Casa Pantera turned out to be a squat concrete-block building on
Biscayne Boulevard. A gaudy sign advertised striptease, promising
BUSTY BLONDES! BOMBASTIC BRUNETTES! GORGEOUS GALS THE WAY YOU WANT TO
SEE 'EM!

Posters hung behind glass in the entrance porch.
Attached to them were photographs of the featured performers, with
names like Eve Eden, Chesty Boone, Rusty Beaver, and Hope Diamond —
all of these young women naked except for tiny bras and beaded
G-strings. Glenda gasped. She had not imagined that the "abbreviated
costume" she had contracted to wear would be
this
abbreviated.

Gib had mailed a photo of Glenda — in a leotard and net
stockings. Her poster said, "Direct from New York and the
Catskills, the sensational dancing, singing comedienne Glenda
Grayson! See Glenda Grayson as you have never seen her!"

Her costumes were leotards, mostly. The corselette she sometimes wore
consisted of a bra and girdle, in one piece.
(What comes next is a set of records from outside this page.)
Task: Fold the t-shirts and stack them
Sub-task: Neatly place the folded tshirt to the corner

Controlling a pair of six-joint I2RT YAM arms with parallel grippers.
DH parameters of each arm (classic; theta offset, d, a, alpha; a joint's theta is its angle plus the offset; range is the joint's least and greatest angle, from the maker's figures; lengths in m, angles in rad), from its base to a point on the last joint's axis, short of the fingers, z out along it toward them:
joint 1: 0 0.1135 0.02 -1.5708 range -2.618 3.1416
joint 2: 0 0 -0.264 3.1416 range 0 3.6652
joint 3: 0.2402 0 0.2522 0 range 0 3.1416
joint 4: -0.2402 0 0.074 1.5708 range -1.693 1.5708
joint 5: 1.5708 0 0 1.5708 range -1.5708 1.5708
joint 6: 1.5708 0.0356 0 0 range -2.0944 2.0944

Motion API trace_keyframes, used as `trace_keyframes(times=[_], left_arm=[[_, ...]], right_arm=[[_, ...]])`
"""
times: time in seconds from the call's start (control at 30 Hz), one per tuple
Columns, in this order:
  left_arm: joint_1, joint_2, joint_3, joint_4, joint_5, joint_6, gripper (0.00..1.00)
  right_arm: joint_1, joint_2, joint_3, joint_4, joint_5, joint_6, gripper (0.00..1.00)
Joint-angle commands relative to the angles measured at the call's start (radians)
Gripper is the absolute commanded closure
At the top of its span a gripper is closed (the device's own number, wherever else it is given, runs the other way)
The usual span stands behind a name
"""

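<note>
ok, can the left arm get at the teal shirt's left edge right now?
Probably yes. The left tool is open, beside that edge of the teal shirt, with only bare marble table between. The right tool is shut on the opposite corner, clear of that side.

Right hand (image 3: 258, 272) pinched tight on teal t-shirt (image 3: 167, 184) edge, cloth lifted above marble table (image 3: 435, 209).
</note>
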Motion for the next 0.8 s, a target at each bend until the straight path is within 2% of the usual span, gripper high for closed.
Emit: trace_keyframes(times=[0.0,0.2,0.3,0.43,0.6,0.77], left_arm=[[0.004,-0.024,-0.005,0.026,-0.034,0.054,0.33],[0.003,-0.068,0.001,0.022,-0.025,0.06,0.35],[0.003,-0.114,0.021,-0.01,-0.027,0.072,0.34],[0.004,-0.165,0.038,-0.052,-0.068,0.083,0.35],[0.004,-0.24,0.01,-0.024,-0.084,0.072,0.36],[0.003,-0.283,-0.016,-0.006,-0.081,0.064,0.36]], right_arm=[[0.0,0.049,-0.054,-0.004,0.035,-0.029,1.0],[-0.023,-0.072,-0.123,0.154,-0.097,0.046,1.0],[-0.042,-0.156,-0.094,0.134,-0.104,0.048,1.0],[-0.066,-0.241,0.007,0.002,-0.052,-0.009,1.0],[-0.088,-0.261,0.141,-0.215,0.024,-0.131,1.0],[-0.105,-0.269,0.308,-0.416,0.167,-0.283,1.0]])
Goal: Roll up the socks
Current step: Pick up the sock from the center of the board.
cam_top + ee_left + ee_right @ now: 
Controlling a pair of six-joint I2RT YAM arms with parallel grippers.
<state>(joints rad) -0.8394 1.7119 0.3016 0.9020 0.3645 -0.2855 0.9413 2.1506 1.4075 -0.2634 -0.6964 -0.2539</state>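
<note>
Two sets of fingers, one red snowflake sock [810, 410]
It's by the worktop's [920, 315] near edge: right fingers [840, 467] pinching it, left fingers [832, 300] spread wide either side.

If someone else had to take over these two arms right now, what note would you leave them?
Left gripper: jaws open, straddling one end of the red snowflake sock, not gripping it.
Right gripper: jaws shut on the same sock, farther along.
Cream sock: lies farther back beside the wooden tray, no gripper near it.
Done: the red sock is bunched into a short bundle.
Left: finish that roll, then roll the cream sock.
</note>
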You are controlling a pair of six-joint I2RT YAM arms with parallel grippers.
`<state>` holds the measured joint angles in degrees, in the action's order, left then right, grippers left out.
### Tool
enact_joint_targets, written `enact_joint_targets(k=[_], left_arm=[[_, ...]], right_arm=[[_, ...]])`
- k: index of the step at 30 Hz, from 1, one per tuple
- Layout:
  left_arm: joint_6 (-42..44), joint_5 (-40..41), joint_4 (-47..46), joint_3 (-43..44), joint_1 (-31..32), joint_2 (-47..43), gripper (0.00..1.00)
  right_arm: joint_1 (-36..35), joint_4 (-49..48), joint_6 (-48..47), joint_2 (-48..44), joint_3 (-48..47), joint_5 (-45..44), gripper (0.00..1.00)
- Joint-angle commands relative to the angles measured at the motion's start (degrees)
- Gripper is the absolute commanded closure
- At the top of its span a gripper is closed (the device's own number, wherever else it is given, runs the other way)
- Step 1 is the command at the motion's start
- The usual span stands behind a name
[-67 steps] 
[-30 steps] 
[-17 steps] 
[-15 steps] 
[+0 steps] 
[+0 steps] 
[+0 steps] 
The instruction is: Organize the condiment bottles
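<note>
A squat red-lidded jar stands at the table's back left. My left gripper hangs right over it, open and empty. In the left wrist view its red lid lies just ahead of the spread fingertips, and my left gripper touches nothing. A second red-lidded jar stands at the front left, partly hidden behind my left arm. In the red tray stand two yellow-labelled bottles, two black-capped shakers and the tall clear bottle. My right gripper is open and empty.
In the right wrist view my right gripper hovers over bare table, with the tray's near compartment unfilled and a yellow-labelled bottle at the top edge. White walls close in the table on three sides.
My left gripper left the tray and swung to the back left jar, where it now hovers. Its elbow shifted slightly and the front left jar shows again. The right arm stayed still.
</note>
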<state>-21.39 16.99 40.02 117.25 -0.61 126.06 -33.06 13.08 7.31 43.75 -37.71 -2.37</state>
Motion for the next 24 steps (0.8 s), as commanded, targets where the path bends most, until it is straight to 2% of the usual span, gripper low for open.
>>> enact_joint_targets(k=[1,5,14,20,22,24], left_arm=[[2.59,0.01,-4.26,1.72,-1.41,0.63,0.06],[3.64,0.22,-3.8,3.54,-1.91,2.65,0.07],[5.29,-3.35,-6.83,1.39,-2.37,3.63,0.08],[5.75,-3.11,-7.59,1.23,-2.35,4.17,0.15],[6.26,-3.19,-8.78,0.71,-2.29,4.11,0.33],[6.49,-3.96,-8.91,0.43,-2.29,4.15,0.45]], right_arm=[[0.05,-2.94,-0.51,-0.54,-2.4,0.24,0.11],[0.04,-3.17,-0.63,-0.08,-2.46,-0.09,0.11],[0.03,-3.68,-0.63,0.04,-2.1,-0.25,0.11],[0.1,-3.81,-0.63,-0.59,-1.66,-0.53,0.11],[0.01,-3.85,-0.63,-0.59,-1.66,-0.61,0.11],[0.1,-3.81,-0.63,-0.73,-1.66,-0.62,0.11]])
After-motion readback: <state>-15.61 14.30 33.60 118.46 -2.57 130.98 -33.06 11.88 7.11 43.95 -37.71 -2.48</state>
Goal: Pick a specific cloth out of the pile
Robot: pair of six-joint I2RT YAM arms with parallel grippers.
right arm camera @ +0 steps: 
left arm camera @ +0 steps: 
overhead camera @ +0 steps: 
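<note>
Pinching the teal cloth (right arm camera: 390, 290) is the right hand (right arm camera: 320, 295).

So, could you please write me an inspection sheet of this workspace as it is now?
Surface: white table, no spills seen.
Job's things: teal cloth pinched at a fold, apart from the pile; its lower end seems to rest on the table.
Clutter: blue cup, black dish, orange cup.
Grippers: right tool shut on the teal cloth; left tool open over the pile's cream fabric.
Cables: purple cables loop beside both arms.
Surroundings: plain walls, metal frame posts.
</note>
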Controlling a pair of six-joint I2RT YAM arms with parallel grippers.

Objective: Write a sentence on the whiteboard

When they arrived at the
club, she realized she had nothing suitable with her. For the first
time in her life she was unprepared for a performance.

They sat down in Mel Schmidt's office, and she confessed she had no
abbreviated costume with her and would have to arrange something
during the afternoon.

"Hey, kid," Schmidt said. "No problem. Long dark
stockings, a black garter belt, black G-string. That's always good.
That always goes over big. It's sexy. Understand, our gals can only
take off as much as the cops allow at this particular time. Right
now, the G-string has got to cover all your hair, and you can't pull
it down and show anything. But they do allow bare tits, so you've got
to be bare-titted at the end of your act. My crowds will boo you if
you aren't."

He called in the stripteaser called Chesty Boone — a woman of
some thirty-five years with a spectacular figure — and told her
to help Glenda get an outfit. Chesty said there was a little shop
downtown called Stage Undies. She'd go with Glenda if she wanted her
to.

"Do that," said Schmidt. "You can show her what she
needs."

In her dressing room that evening Glenda fought back tears as she
pulled up over her legs a pair of net stockings and clipped them to
her black garter belt. A little triangle of black satin covered her
pubic area — and she'd had to use a razor and scissors and trim
back her hair so that none of it would show. She wore two bras: one
an ordinary black brassiere, the other one a contrivance of sheer
black rayon and thin black strings that covered her breasts but did
not conceal them. Over all this she wore a black lace-trimmed teddy.

In a men's shop she had also found a black fedora, which she wore
tilted forward on her head to throw a shadow over her face.

"Now, there's what I call
style
,"
Mel, the owner, exulted when he stopped in a few minutes before she
was to go on stage. "You got style, real style."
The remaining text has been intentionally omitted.